I was due for new appliances anyway and did not own a water heater, so the real cost to contemplate in assessing the payback of my investment in energy-efficient appliances and my solar water heater are:

(1) the marginal financing costs (using commercial bank loan rates) of purchasing energy-efficient appliances versus non-energy-efficient appliances, which is approximately $4,000 per month for five years; and

(2) the marginal cost of financing the solar water heater loan which is approximately $1,500 per month for five years.

It all adds up

In my case, energy-efficient appliances cost about $200,000 more than non-energy-efficient ones and a National Housing Trust solar water heater loan at just three per cent, significantly reduced the marginal costs of the water heater loan, as an electric water heater (though about 50 per cent cheaper than solar heaters) would have to be financed at commercial bank loan rates.

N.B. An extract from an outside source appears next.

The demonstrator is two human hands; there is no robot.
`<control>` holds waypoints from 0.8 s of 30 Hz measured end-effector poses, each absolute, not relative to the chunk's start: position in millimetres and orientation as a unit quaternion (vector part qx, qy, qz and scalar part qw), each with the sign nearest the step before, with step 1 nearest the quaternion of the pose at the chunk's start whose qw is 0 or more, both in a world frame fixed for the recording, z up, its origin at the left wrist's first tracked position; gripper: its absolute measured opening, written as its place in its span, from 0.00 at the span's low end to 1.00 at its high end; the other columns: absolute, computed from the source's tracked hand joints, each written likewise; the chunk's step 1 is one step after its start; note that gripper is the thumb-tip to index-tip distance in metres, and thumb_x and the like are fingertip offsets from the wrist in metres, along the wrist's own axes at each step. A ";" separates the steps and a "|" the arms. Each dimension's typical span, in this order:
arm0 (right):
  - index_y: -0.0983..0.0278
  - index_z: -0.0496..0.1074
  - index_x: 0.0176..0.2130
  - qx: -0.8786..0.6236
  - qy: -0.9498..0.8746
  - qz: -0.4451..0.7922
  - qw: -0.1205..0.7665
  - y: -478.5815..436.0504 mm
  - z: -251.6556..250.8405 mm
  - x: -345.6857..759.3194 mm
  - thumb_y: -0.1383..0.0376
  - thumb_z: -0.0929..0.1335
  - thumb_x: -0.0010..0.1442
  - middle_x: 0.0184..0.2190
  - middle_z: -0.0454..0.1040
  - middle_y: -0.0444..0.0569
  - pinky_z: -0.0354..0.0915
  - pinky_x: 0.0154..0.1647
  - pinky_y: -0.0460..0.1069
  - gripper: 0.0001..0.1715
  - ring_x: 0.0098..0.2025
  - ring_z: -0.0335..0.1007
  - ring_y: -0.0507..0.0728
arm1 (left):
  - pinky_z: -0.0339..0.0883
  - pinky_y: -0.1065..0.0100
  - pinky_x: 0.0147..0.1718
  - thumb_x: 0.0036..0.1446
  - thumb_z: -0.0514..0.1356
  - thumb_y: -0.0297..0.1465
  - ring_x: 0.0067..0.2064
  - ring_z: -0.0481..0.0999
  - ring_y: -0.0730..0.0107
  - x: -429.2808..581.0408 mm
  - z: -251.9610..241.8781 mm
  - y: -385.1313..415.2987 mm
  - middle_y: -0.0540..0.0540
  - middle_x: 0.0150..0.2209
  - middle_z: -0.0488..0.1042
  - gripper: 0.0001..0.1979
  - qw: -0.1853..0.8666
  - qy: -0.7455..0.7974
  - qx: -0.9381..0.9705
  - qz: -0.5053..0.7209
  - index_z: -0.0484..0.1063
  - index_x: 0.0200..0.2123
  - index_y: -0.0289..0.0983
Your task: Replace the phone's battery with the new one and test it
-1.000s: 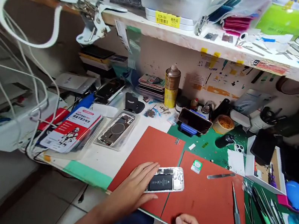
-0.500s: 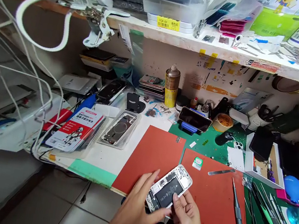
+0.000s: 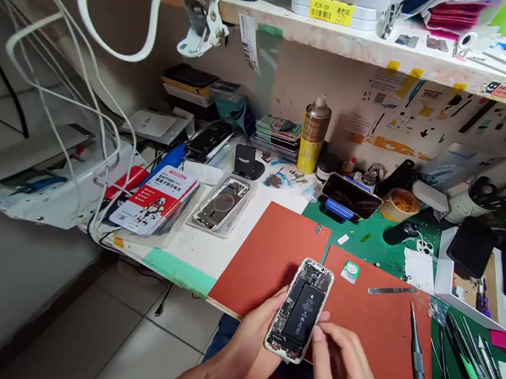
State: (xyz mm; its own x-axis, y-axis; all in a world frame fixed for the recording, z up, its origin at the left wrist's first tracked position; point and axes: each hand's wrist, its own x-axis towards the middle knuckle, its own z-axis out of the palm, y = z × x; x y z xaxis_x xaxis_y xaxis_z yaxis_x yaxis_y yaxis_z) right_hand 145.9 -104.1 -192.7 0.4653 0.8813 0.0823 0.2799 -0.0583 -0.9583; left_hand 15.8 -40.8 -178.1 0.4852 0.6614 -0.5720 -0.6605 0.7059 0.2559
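Note:
An opened smartphone (image 3: 303, 311) lies screen side off, its black battery and circuit parts bare inside a white frame. My left hand (image 3: 252, 338) is wrapped around its left side and underside, holding it tilted over the bench's front edge. At the phone's right edge, the thumb and index finger of my right hand (image 3: 346, 373) are pinched against the frame. Whether a small part sits between those fingertips cannot be made out. Just beyond the phone is a red-brown mat (image 3: 272, 251).
A screwdriver (image 3: 417, 353) and a flat metal tool (image 3: 391, 290) lie on the right mat, with several tweezers (image 3: 462, 360) farther right. Another phone back (image 3: 221, 204) rests in a clear tray at left. A spray can (image 3: 313, 136) stands behind; a shelf (image 3: 355, 42) overhangs the bench.
The phone has turned more upright in my view. My left hand has moved beneath and along its left side; my right hand has shifted to its right edge. The camera view has turned left.

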 end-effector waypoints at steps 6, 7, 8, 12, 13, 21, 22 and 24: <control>0.63 0.79 0.49 -0.641 -0.578 0.180 0.471 -93.3 -173.8 144.7 0.66 0.69 0.71 0.40 0.78 0.51 0.76 0.37 0.44 0.09 0.38 0.80 0.55 | 0.65 0.53 0.64 0.64 0.67 0.35 0.58 0.79 0.50 19.8 -179.0 -46.9 0.41 0.53 0.83 0.17 0.852 0.318 0.025 0.415 0.80 0.54 0.38; 0.63 0.79 0.50 -0.641 -0.590 0.167 0.461 -90.5 -173.8 148.8 0.67 0.68 0.72 0.41 0.77 0.52 0.76 0.37 0.44 0.11 0.38 0.79 0.54 | 0.64 0.54 0.64 0.64 0.67 0.35 0.59 0.78 0.51 20.5 -178.2 -47.4 0.42 0.52 0.83 0.16 0.849 0.319 0.029 0.420 0.81 0.53 0.38; 0.64 0.78 0.52 -0.640 -0.603 0.152 0.452 -88.1 -174.6 153.2 0.68 0.67 0.72 0.41 0.75 0.52 0.76 0.37 0.44 0.12 0.38 0.78 0.54 | 0.64 0.55 0.64 0.63 0.68 0.35 0.59 0.78 0.52 21.0 -177.3 -47.6 0.42 0.52 0.83 0.16 0.848 0.320 0.032 0.422 0.82 0.53 0.38; 0.66 0.77 0.55 -0.628 -0.641 0.097 0.430 -81.1 -180.2 165.8 0.73 0.65 0.73 0.43 0.72 0.54 0.74 0.39 0.47 0.16 0.40 0.75 0.54 | 0.64 0.55 0.64 0.64 0.68 0.36 0.59 0.77 0.52 22.0 -175.2 -47.0 0.42 0.52 0.83 0.15 0.850 0.318 0.032 0.419 0.82 0.52 0.39; 0.66 0.77 0.55 -0.627 -0.646 0.093 0.426 -79.8 -181.1 166.6 0.73 0.65 0.73 0.43 0.72 0.54 0.74 0.39 0.47 0.16 0.41 0.75 0.55 | 0.64 0.55 0.64 0.65 0.67 0.36 0.60 0.77 0.52 22.0 -174.9 -46.8 0.42 0.52 0.83 0.15 0.850 0.319 0.031 0.418 0.82 0.53 0.39; 0.65 0.75 0.57 -0.632 -0.647 0.104 0.413 -72.3 -180.8 164.6 0.72 0.64 0.73 0.43 0.71 0.53 0.73 0.40 0.49 0.17 0.42 0.74 0.56 | 0.63 0.53 0.65 0.61 0.70 0.37 0.61 0.76 0.50 22.8 -176.4 -46.3 0.42 0.55 0.82 0.18 0.847 0.335 0.042 0.411 0.82 0.53 0.40; 0.64 0.76 0.56 -0.632 -0.647 0.106 0.413 -71.7 -181.2 164.6 0.72 0.64 0.73 0.43 0.71 0.54 0.73 0.41 0.50 0.17 0.42 0.74 0.57 | 0.63 0.53 0.66 0.61 0.71 0.37 0.61 0.76 0.50 22.8 -177.3 -46.2 0.43 0.55 0.82 0.18 0.845 0.338 0.041 0.412 0.82 0.53 0.40; 0.63 0.76 0.56 -0.630 -0.649 0.111 0.413 -70.6 -182.6 164.4 0.72 0.64 0.73 0.45 0.72 0.54 0.73 0.42 0.51 0.17 0.44 0.74 0.58 | 0.62 0.54 0.67 0.60 0.71 0.37 0.62 0.76 0.51 22.8 -179.5 -46.1 0.43 0.55 0.82 0.19 0.840 0.347 0.037 0.415 0.82 0.54 0.41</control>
State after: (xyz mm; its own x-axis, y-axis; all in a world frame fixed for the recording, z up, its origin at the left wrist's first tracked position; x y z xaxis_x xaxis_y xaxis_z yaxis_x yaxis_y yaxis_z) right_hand 164.4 -70.6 -182.6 0.1338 0.9085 0.3959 0.7260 0.1821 -0.6632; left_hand 22.8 -46.1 -179.5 0.4145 0.7230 -0.5526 -0.6715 0.6528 0.3505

The total marginal cost of my investment is, therefore, about $7,000 monthly, which is completely paid for by the savings on my electricity bill. My payback period is, therefore, zero years.

I doubt any rational thinking Jamaican would understand this dynamic and decide against it. I look forward to 2015 when all my loans are paid and I can enjoy free hot water for years to come (as the heater can last up to 25 years). At that point, I am almost 90 per cent certain I will be investing in photovoltaic cells and go even further green.

There is also the added benefit of knowing I am contributing to an energy-independent Jamaica, by making full use of one of our most important but, often, downplayed natural resources - the sun.